• _Work instructions_
The entire listing below must be written out word for word.

• _Stored data_
◆ ◆ ◆
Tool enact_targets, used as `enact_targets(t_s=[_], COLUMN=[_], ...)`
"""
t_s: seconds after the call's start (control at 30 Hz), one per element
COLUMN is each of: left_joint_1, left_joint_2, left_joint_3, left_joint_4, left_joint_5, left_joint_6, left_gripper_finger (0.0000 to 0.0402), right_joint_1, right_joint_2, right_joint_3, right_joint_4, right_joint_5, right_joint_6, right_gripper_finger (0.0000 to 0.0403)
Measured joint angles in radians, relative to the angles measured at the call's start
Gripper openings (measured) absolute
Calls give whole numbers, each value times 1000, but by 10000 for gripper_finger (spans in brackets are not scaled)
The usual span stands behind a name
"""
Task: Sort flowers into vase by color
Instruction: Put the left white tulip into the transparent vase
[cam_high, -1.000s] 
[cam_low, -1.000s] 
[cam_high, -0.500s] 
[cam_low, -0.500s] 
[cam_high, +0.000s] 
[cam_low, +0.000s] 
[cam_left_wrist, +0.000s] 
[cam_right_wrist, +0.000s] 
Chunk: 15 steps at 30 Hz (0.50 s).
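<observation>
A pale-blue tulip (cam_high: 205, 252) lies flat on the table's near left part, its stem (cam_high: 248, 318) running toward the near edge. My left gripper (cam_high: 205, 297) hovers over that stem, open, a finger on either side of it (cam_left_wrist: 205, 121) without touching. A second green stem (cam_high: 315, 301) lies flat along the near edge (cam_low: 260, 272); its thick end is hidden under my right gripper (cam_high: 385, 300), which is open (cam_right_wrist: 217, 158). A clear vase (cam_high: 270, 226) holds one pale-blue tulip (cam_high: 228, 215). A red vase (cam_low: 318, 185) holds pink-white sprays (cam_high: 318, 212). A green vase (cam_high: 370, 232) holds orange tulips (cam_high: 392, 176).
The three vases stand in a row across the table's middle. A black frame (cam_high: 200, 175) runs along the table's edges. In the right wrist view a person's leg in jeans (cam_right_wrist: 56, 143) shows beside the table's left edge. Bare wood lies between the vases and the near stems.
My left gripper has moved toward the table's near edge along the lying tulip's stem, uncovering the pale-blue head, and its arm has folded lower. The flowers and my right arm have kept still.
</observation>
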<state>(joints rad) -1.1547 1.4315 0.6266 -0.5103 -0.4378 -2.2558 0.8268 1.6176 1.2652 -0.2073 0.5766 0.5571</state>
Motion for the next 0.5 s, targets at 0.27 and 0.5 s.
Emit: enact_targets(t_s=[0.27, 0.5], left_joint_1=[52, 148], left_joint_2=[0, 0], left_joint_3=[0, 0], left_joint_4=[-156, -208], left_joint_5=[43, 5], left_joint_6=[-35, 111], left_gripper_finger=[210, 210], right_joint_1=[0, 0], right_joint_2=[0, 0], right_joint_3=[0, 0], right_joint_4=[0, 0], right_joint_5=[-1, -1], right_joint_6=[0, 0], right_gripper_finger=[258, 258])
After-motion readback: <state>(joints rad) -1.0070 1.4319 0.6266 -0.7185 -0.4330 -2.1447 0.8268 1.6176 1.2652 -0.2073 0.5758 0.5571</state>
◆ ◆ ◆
• _Reply_
Tool enact_targets, used as `enact_targets(t_s=[_], COLUMN=[_], ...)`
"""
t_s: seconds after the call's start (control at 30 Hz), one per element
COLUMN is each of: left_joint_1, left_joint_2, left_joint_3, left_joint_4, left_joint_5, left_joint_6, left_gripper_finger (0.0000 to 0.0402), right_joint_1, right_joint_2, right_joint_3, right_joint_4, right_joint_5, right_joint_6, right_gripper_finger (0.0000 to 0.0403)
Measured joint angles in radians, relative to the angles measured at the call's start
Gripper openings (measured) absolute
Calls give whole numbers, each value times 1000, but by 10000 for gripper_finger (spans in brackets are not scaled)
The usual span stands behind a name
"""
Task: Sort flowers into vase by color
Instruction: Put the left white tulip into the transparent vase
[cam_high, -1.000s] 
[cam_low, -1.000s] 
[cam_high, -0.500s] 
[cam_low, -0.500s] 
[cam_high, +0.000s] 
[cam_low, +0.000s] 
[cam_left_wrist, +0.000s] 
[cam_right_wrist, +0.000s] 
Chunk: 15 steps at 30 Hz (0.50 s).
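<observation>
A pale-blue tulip (cam_high: 205, 252) lies flat on the table's near left part, its stem (cam_high: 248, 318) running toward the near edge. My left gripper (cam_high: 205, 297) hovers over that stem, open, a finger on either side of it (cam_left_wrist: 205, 121) without touching. A second green stem (cam_high: 315, 301) lies flat along the near edge (cam_low: 260, 272); its thick end is hidden under my right gripper (cam_high: 385, 300), which is open (cam_right_wrist: 217, 158). A clear vase (cam_high: 270, 226) holds one pale-blue tulip (cam_high: 228, 215). A red vase (cam_low: 318, 185) holds pink-white sprays (cam_high: 318, 212). A green vase (cam_high: 370, 232) holds orange tulips (cam_high: 392, 176).
The three vases stand in a row across the table's middle. A black frame (cam_high: 200, 175) runs along the table's edges. In the right wrist view a person's leg in jeans (cam_right_wrist: 56, 143) shows beside the table's left edge. Bare wood lies between the vases and the near stems.
My left gripper has moved toward the table's near edge along the lying tulip's stem, uncovering the pale-blue head, and its arm has folded lower. The flowers and my right arm have kept still.
</observation>
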<state>(joints rad) -1.1547 1.4315 0.6266 -0.5103 -0.4378 -2.2558 0.8268 1.6176 1.2652 -0.2073 0.5766 0.5571</state>
Motion for the next 0.5 s, targets at 0.27 and 0.5 s.
Emit: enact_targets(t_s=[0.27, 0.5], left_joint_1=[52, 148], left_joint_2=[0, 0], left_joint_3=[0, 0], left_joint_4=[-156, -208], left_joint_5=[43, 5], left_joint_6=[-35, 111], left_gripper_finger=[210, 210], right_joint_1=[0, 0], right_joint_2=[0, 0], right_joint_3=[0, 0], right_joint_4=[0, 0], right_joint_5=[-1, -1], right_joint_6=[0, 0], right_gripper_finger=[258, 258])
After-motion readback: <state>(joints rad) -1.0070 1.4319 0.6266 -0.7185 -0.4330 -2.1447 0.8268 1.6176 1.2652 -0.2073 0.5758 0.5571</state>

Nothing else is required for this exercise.